**Try it**
Copy out the data below. Leave nothing out and alter nothing.
----------------------------------------
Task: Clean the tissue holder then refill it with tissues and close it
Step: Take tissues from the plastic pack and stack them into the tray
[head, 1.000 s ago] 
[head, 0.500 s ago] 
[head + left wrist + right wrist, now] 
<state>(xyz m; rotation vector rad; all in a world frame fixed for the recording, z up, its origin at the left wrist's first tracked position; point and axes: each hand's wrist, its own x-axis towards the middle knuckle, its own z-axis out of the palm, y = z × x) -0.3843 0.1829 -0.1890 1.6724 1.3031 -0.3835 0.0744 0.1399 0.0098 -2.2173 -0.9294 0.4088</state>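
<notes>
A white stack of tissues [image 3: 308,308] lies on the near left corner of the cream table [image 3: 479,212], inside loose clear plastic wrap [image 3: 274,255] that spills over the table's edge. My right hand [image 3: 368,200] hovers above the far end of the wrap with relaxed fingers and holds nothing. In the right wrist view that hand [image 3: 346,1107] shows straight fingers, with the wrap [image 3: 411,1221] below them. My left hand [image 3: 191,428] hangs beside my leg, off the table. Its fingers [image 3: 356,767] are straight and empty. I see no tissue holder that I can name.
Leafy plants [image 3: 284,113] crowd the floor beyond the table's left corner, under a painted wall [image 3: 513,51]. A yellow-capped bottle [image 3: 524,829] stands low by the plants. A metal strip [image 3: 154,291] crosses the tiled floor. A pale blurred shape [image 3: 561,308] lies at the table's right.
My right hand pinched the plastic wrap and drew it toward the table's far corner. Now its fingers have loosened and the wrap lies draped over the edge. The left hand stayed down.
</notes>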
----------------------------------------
**Result for this exercise**
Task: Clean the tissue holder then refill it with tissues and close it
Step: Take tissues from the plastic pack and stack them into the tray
[head, 1.000 s ago] 
[head, 0.500 s ago] 
[head + left wrist + right wrist, now] 
<state>(xyz m; rotation vector rad; all in a world frame fixed for the recording, z up, its origin at the left wrist's first tracked position; point and axes: each hand's wrist, its own x-axis towards the middle knuckle, its own z-axis out of the palm, y = z × x) -0.3843 0.1829 -0.1890 1.6724 1.3031 -0.3835 0.0744 0.1399 0.0098 -2.2173 -0.9294 0.4088</state>
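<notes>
A white stack of tissues [image 3: 308,308] lies on the near left corner of the cream table [image 3: 479,212], inside loose clear plastic wrap [image 3: 274,255] that spills over the table's edge. My right hand [image 3: 368,200] hovers above the far end of the wrap with relaxed fingers and holds nothing. In the right wrist view that hand [image 3: 346,1107] shows straight fingers, with the wrap [image 3: 411,1221] below them. My left hand [image 3: 191,428] hangs beside my leg, off the table. Its fingers [image 3: 356,767] are straight and empty. I see no tissue holder that I can name.
Leafy plants [image 3: 284,113] crowd the floor beyond the table's left corner, under a painted wall [image 3: 513,51]. A yellow-capped bottle [image 3: 524,829] stands low by the plants. A metal strip [image 3: 154,291] crosses the tiled floor. A pale blurred shape [image 3: 561,308] lies at the table's right.
My right hand pinched the plastic wrap and drew it toward the table's far corner. Now its fingers have loosened and the wrap lies draped over the edge. The left hand stayed down.
</notes>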

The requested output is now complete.